Things feel… different, when I wake up. I can feel my halo, but not like the old one. I guess Victoria was right, it's different. I feel like I'm… really in control of myself, in a way I haven't in years. Not even when I was between halos. It's nice, I think. I just lay there for a while, eyes shut, basking in it. It's more than I thought I'd ever get. More than I thought I deserved. I can really do anything I want at this point.

When I open my eyes, I'm greeted by the familiar sight of one of the maintenance bunkers. It's quiet, quieter than it's been in weeks. Jackie is sitting at a desk, fiddling with his gear. Victoria looks to be asleep. Penny is sitting on her cot, with a cast on her injured leg. I don't know where they got the medical supplies, but I'm glad they did.

"How long was I out?"

She turns toward me with a slight start. "Oh, you're up. Not that long. A few hours maybe. I don't know, I'm… I've been a bit distracted."

"Yeah, you seemed… I get the impression that doll was pretty important to you."

She nods. "They were a friend. One that I was trying to help. I thought I was doing a good job, but… apparently not.
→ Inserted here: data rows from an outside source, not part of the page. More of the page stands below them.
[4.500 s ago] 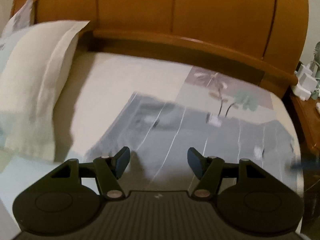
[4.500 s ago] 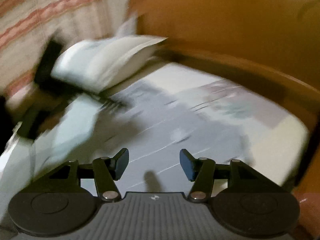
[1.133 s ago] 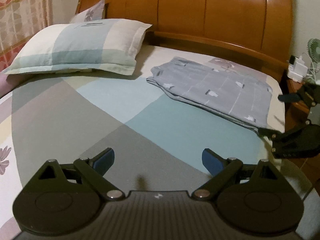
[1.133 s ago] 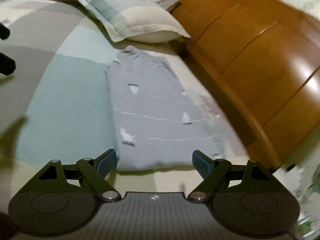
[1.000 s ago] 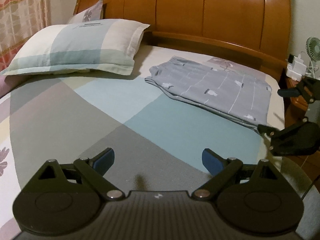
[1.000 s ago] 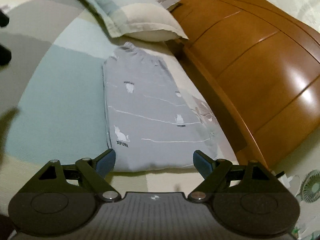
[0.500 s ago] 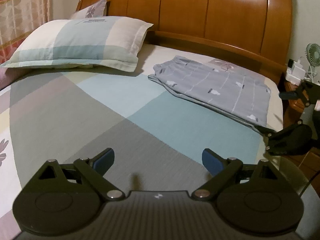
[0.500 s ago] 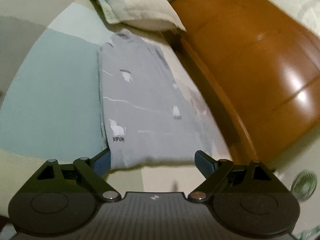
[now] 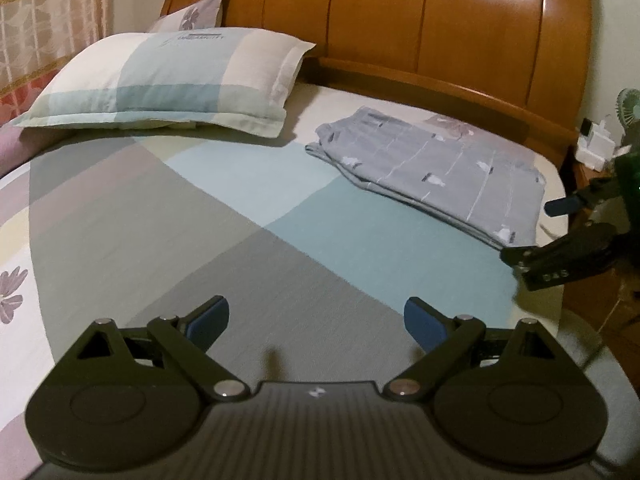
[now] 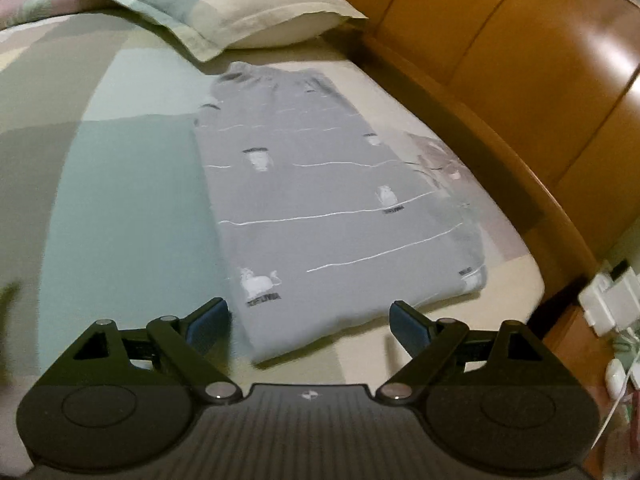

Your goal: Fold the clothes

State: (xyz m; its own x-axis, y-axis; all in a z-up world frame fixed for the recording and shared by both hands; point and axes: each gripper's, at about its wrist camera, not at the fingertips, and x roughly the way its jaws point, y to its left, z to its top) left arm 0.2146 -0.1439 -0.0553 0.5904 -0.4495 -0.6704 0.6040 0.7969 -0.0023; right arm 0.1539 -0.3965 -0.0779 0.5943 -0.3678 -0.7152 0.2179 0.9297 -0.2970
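Right wrist: folded garment (image 10: 332, 216) ahead of right gripper (image 10: 309, 322).

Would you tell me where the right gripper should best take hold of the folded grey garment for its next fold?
Probably the near short edge of the grey garment, from the bed's side edge: it lies flat there, layered, just ahead of the open right gripper.

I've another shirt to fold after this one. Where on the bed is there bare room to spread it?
The widest free patch is the grey and teal bedsheet in front of the pillow, left of the folded grey garment. It is crowded by the headboard: the garment fills that corner, and the right tongs hover at its near end.
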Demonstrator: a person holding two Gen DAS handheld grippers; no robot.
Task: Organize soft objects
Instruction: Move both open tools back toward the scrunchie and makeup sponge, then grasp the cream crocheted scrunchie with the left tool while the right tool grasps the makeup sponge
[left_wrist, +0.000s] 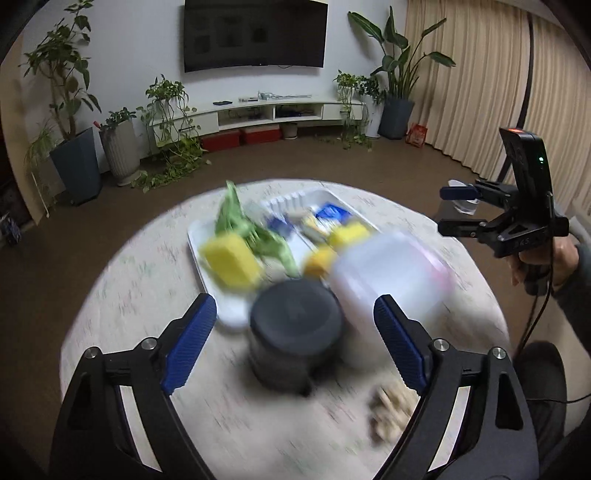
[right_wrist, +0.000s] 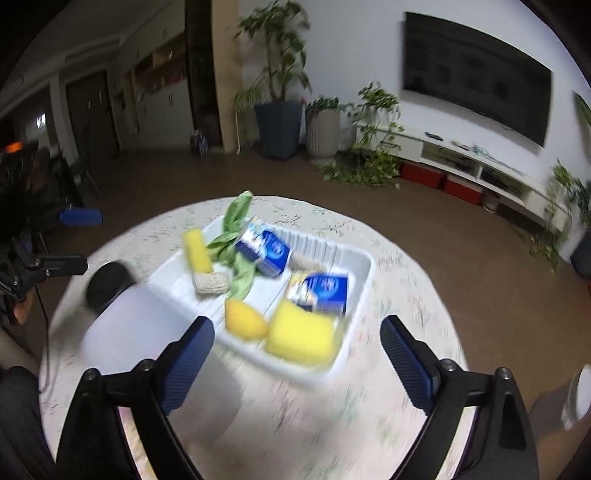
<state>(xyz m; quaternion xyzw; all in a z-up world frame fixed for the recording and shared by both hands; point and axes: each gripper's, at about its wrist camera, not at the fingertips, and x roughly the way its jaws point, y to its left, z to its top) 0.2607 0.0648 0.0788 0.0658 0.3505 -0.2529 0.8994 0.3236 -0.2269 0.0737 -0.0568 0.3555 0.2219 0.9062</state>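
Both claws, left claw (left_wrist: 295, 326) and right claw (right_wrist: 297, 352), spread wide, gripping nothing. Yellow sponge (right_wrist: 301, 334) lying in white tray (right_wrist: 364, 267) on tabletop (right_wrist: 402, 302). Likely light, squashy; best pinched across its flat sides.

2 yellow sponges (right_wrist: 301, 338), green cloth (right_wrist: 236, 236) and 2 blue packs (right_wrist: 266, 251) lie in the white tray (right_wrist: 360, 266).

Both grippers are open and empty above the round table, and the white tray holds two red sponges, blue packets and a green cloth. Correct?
Not quite: the sponges are yellow, not red, as the right wrist view shows. The rest stands: left gripper and right gripper are open and empty, and the white tray holds blue packets and a green cloth.
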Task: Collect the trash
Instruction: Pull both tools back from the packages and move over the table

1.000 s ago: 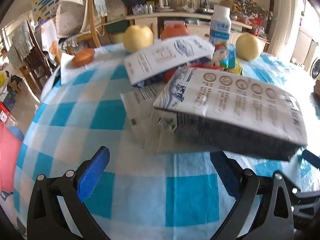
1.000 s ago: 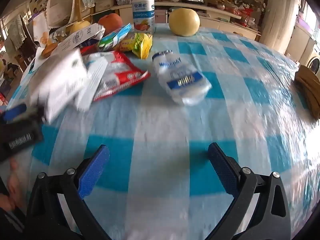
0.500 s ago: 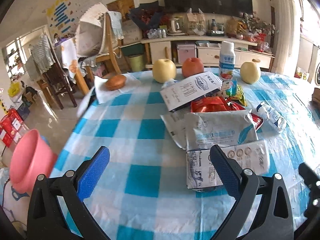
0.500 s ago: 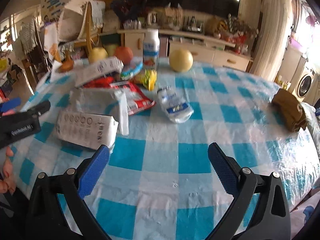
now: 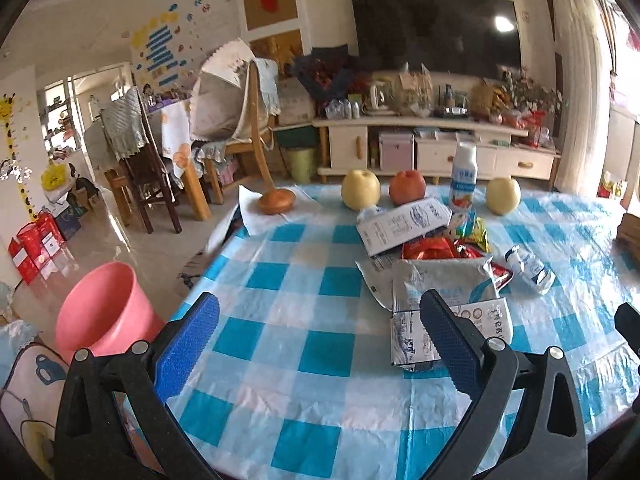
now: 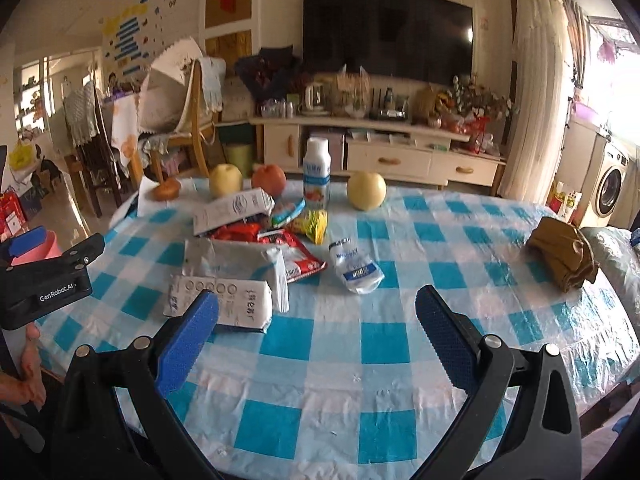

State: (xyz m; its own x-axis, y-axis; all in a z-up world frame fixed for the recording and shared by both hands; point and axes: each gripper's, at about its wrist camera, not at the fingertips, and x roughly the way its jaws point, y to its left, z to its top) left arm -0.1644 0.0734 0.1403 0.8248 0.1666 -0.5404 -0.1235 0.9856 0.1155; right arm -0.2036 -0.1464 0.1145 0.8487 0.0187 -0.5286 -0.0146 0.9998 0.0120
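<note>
A heap of trash lies mid-table: a flattened milk carton (image 5: 452,334) (image 6: 224,306) nearest me, a grey-white pouch (image 5: 444,280) (image 6: 232,260) behind it, red wrappers (image 6: 296,258), a second carton (image 5: 404,224) (image 6: 232,208) and a crushed clear bottle (image 6: 356,266) (image 5: 528,266). A pink bin (image 5: 104,312) stands on the floor left of the table. My left gripper (image 5: 320,344) is open above the table's near edge, holding nothing. Likewise open and holding nothing, my right gripper (image 6: 316,340) hovers over bare cloth, right of the near carton.
On the blue-checked tablecloth (image 6: 400,240) stand two yellow fruits (image 6: 366,190), a red fruit (image 6: 270,178), a drink bottle (image 6: 316,174) and a bun (image 5: 276,200) on paper. A brown folded cloth (image 6: 560,256) lies far right. Chairs and a TV cabinet stand behind.
Both grippers have pulled back and up from the table. The near carton, tilted up close to the left gripper a second ago, now lies flat on the cloth.
</note>
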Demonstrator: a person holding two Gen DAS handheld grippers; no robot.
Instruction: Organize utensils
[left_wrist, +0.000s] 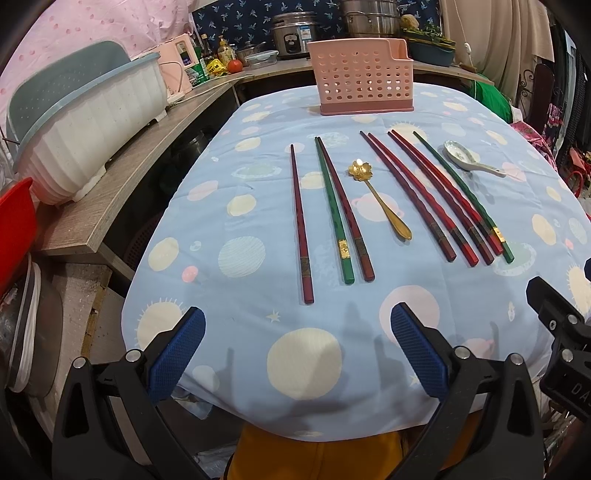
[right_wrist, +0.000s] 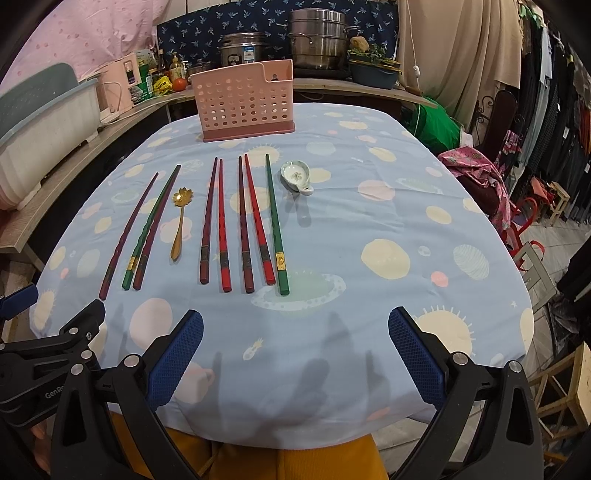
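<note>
Several red and green chopsticks (left_wrist: 334, 210) (right_wrist: 221, 225) lie side by side on the blue patterned tablecloth (left_wrist: 258, 221) (right_wrist: 369, 221). A gold flower-shaped spoon (left_wrist: 380, 199) (right_wrist: 180, 225) lies among them. A white ceramic spoon (left_wrist: 467, 157) (right_wrist: 295, 177) lies at the right end. A pink perforated utensil holder (left_wrist: 362, 79) (right_wrist: 245, 103) stands upright at the far edge. My left gripper (left_wrist: 297, 332) and right gripper (right_wrist: 295, 332) are both open and empty, hovering over the near edge of the table, short of the utensils.
A white and grey dish basket (left_wrist: 88, 125) (right_wrist: 40, 125) sits on the wooden counter (left_wrist: 122, 177) at the left. Pots (right_wrist: 321, 40), bottles and a tomato stand on the back counter. Stools and hanging clothes (right_wrist: 554, 110) are at the right.
</note>
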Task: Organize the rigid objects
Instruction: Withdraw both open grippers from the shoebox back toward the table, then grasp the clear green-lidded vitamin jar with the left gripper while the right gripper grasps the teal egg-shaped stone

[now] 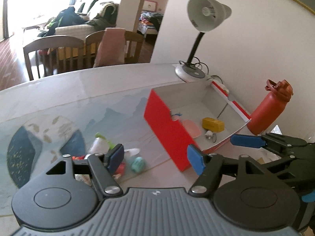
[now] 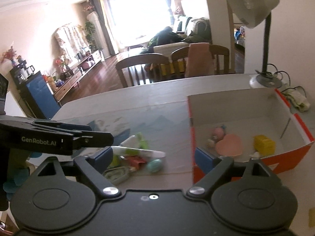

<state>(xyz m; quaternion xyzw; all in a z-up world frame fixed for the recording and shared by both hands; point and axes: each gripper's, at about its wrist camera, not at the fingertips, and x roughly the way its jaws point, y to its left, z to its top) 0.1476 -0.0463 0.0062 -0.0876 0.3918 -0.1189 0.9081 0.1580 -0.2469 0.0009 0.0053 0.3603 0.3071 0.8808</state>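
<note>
Blue-padded and spread wide, the left claw [image 1: 156, 158] is hovering above the desk [image 1: 78, 98] with nothing between its fingers. Its left pad is hanging over a loose heap of small things: a white bottle [image 1: 100, 144], a teal egg-shaped piece [image 1: 138, 164] and some red scraps. Its right pad is sitting just in front of the near corner of the red box [image 1: 167, 129], though contact cannot be judged.

Seen from the right wrist, the right claw [image 2: 154, 157] is likewise gaping open and carrying nothing, straddling the gap between the heap and the box's left wall.

Inside the box, a yellow block [image 2: 264, 145], a pink heart-shaped lid [image 2: 229, 145] and a few small trinkets are lying on the white floor. Beyond it, a grey lamp [image 1: 206, 13] is standing at the far desk edge, and a red flask [image 1: 269, 108] is leaning just beside the box's right wall.
</note>
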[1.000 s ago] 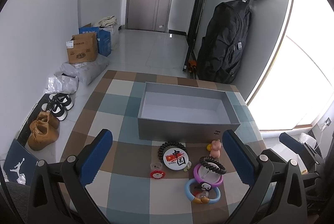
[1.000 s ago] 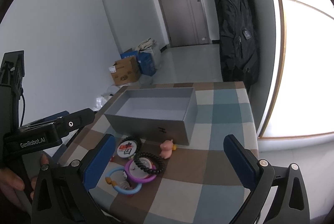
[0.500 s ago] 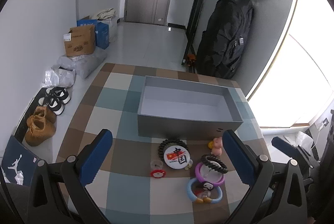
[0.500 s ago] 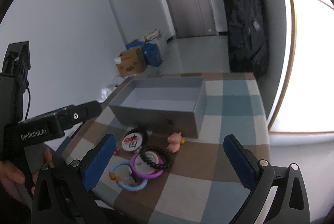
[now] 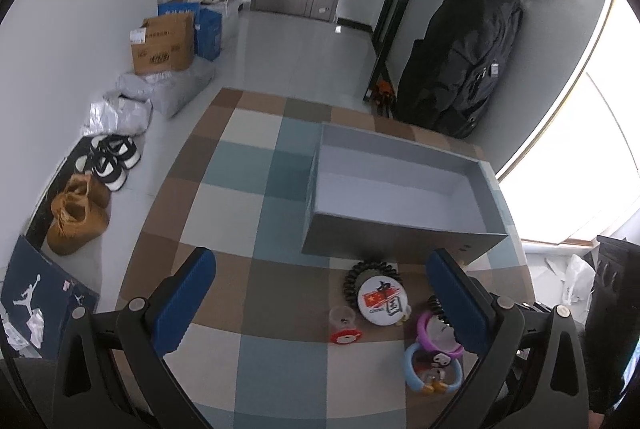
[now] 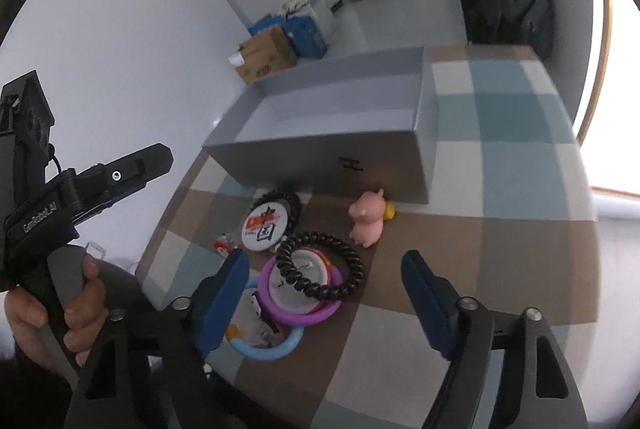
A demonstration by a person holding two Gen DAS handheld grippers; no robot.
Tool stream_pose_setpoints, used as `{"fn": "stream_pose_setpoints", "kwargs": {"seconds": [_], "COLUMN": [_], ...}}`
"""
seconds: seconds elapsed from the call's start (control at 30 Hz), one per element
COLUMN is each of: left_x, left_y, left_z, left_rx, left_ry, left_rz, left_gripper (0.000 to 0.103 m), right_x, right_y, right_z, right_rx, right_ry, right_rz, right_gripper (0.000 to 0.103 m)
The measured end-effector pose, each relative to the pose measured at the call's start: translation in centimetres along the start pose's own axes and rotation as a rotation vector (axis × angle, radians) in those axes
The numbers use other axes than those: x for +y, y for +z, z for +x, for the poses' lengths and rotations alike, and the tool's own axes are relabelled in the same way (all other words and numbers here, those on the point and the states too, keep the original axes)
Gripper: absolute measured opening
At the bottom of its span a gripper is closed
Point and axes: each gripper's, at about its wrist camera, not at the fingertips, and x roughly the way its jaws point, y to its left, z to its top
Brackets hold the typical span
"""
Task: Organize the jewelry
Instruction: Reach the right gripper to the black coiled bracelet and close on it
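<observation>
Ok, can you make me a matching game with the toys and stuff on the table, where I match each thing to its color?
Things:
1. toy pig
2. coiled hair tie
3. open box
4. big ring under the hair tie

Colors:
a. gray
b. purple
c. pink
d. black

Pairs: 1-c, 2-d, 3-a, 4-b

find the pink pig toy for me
In the right wrist view the pink pig toy stands on the checked tablecloth just in front of the grey box, right of the round badge.
</observation>
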Motion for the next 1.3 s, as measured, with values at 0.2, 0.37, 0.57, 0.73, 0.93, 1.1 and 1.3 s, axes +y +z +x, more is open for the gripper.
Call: {"fn": "stream_pose_setpoints", "kwargs": {"seconds": [0.2,0.37,0.57,0.73,0.93,1.1,1.3], "left_x": [0.8,1.4,1.8,1.0,-0.3,-0.2,-0.1], "left_y": [0.5,0.7,0.6,-0.1,-1.3,-2.2,-2.9], "left_z": [0.7,1.6,2.2,2.5,2.4,2.6,3.3], "left_rx": [0.023,0.063,0.096,0.128,0.156,0.189,0.223], "left_ry": [0.010,0.013,0.021,-0.008,-0.015,-0.008,-0.011], "left_rz": [-0.014,-0.032,-0.036,0.006,0.094,0.110,0.110], "left_gripper": [0.102,0.102,0.102,0.102,0.102,0.102,0.088], "right_x": [0.4,-0.4,-1.3,-1.7,-1.9,-2.1,-1.9], "right_y": [0.3,0.5,0.7,0.7,0.9,0.7,0.6], "right_z": [1.2,1.1,0.1,-0.6,-2.1,-2.7,-3.0], "right_rx": [0.050,0.056,0.036,0.016,-0.036,-0.049,-0.054], "right_ry": [-0.019,-0.007,0.022,0.041,0.055,0.060,0.072], "right_rz": [-0.021,0.024,0.070,0.089,0.092,0.106,0.104], "right_gripper": [0.053,0.043,0.040,0.039,0.039,0.039,0.039]}}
I don't know what to do with that information. And I'm in no state to figure it out right now, it all just hurts too much."

I sit up and nod. "Grief takes priority, I think."

She gives a dejected nod, wiping tears from her eyes. "How are you feeling? You probably put a lot of strain on yourself back there."

"I'm… I'm good, I think. Better than I've been in a while." We sit in silence for a few moments before I speak up again. "So… about what that combat demon said. About our sabotage being… ineffectual…"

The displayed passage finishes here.